Now I've seen the film, and I'm impressed. It's not every day where I see a movie where every creative decision made is the wrong one, managing to turn one of the most important stories ever told into a complete oddity that leaves the original text for dead in a ditch.
Conceptually, the movie is the same but dumber. Animal Farm is a parallel to the Russian Revolution of 1917 and how it led to the rise of Stalin in the aftermath...ya'know, except told with animals on a farm. The animals revolt against the farmer of the land and drive him away, creating a community where "all animals are equal," only for a greedy and manipulative boar named Napoleon to consolidate power for himself. This stuff happens in the movie, to an extent. The animals do drive off the farmer, but in this movie it's not organized and happens completely by accident. Napoleon does take power, but he does so by teaming up with a conglomerate and by buying lots of consumer products, mixing capitalism into the narrative as something evil that is poisoning the communists.
What.
The.
Fuck.
I think I can see what Serkis is trying to do here, wanting to give the story contemporary appeal to expand its reach to children, so adding things like corporate greed and consumerism are easy things for a more toddler focused narrative. So are the goofball stabs at humor in the film. The traditional version of Animal Farm is a very dark tale, and what levity it does have is laced in its wry satire. Turning it into a child-friendly narrative is challenging. It's also a really bad idea. In trying to both update and cutesify it, all the teeth have been knocked out of the story. The allegory for the rise of totalitarianism is now functionless and meaningless. The movie ceases to be its namesake at a certain point, going through select motions of Animal Farm but making the story buckle under the weight of added content. The film also falls into the trap of previous adaptations by featuring an extended ending that implies that Napoleon gets his comeuppance eventually, which is predictable in the movie's less grim tone while also erasing how haunting the story is by offering the bonus message of "if we work together, this horrible leader WILL lose." That's nice, but the point of Animal Farm is "WAKE UP AND PAY ATTENTION! Oops. Too late."

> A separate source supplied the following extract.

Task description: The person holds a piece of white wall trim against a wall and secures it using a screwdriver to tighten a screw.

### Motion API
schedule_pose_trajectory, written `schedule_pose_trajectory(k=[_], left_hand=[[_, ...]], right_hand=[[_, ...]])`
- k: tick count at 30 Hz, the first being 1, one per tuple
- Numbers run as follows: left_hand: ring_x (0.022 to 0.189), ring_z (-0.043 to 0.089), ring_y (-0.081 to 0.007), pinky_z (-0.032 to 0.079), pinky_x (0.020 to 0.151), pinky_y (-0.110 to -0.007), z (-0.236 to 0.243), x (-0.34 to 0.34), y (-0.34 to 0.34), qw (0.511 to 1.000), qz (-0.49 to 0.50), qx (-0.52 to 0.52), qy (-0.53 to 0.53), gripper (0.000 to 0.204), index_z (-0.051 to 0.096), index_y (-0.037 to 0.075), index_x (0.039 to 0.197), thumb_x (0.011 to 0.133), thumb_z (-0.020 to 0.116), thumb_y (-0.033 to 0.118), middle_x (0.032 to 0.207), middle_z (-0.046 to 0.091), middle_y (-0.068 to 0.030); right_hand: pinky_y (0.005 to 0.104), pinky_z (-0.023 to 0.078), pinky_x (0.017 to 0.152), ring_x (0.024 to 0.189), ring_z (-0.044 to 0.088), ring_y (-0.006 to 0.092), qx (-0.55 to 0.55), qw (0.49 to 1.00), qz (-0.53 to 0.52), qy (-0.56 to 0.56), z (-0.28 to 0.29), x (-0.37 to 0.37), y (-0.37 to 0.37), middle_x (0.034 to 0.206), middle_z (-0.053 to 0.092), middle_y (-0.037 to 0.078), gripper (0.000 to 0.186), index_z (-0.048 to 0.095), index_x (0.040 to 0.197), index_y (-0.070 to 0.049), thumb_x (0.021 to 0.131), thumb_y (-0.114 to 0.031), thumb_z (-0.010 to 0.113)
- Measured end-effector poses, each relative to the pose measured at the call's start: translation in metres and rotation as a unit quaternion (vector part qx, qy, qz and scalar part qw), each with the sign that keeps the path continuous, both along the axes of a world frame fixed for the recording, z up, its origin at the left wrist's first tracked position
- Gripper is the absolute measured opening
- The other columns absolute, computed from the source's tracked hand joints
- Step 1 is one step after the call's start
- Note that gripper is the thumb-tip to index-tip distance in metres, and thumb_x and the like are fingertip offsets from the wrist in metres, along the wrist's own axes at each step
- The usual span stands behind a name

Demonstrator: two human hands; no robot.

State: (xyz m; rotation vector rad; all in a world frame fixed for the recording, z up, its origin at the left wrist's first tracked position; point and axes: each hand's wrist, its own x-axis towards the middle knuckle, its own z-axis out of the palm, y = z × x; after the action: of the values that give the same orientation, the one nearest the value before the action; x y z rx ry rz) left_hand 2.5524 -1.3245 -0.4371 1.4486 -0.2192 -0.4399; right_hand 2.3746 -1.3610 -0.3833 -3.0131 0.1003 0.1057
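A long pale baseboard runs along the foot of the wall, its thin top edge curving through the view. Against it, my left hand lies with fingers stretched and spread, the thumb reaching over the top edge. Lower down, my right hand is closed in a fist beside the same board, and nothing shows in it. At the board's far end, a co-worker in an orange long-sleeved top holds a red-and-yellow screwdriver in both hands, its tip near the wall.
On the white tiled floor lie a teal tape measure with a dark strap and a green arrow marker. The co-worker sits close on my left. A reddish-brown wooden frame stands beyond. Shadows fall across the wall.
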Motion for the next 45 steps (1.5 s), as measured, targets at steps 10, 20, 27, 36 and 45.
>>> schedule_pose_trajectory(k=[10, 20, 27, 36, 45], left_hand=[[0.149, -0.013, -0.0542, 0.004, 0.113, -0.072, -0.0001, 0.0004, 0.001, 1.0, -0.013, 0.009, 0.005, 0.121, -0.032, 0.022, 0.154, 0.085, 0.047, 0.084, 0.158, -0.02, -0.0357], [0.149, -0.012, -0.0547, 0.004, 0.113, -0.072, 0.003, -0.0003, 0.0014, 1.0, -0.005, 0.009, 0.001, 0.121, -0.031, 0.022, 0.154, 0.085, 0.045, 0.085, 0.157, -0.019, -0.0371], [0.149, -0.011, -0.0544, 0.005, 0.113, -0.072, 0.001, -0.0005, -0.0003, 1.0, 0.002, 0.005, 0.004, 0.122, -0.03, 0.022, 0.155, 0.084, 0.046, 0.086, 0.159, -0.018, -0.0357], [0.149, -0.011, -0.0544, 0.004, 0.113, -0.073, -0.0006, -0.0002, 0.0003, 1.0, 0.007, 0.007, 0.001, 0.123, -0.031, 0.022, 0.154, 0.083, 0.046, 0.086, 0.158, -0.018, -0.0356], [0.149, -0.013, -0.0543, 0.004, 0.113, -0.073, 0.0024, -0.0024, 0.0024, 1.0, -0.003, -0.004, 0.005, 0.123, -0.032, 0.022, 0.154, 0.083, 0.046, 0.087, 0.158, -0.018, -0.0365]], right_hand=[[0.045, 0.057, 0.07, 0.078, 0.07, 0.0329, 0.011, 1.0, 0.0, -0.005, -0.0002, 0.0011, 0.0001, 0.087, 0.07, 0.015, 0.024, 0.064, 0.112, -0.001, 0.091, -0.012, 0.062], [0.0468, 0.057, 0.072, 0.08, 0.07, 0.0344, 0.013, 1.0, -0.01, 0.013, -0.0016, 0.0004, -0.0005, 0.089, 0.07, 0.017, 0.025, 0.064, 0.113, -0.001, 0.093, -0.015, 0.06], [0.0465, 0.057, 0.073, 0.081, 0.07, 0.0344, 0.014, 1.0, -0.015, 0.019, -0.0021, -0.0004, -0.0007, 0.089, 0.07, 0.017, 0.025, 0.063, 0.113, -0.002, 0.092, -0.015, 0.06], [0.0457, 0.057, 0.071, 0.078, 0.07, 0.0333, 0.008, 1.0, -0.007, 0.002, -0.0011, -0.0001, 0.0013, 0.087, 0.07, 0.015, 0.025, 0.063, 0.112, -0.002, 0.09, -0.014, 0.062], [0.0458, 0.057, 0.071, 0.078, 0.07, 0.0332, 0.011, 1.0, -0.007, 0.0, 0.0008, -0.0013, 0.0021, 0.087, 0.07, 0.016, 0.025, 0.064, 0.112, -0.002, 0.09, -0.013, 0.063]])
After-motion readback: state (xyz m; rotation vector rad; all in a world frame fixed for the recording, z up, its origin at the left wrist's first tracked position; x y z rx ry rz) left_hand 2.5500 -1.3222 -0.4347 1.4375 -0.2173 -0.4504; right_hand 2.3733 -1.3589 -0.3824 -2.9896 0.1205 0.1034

The one fair thing I can say in this movie's favor is that it's not particularly hard to watch, as opposed to some other animated films I've seen this year like Charlie the Wonderdog or Tafiti: Across the Desert. That being said, there is a subjectivity to whether this film is actively worse because I understand why those films exist as they are while, as someone who is familiar with this book, I can't fathom why Animal Farm exists in the state it's in. I spent most of the movie resisting the urge to pull my own hair out in frustration, as opposed to just being bored. I'll let the reader decide what type of experience is worse but, for me, this is definitely a contender for worst of the year. Maybe it's base competency makes it better than that, but few films approach being the complete antithesis of what they're supposed to be like this one does.
⭐️⭐️1/2
Genre: Thriller
Director: Renny Harlin
Starring: Aaron Eckhart, Ben Kingsley
THIS IS NOT A DRILL! RENNY HARLIN HAS DIRECTED ANOTHER SHARK MOVIE! Sadly, it's not a Deep Blue Sea follow-up but a more sincere effort, opting to be less of a big, dumb entertainer and more of a harrowing survival film. Harlin is not a good directorial choice if you want your movie to be harrowing. He's not subdued enough. I mean, a fucking shark took down an airborn helicopter without leaving the water! That's the most Renny Harlin thing I've ever seen!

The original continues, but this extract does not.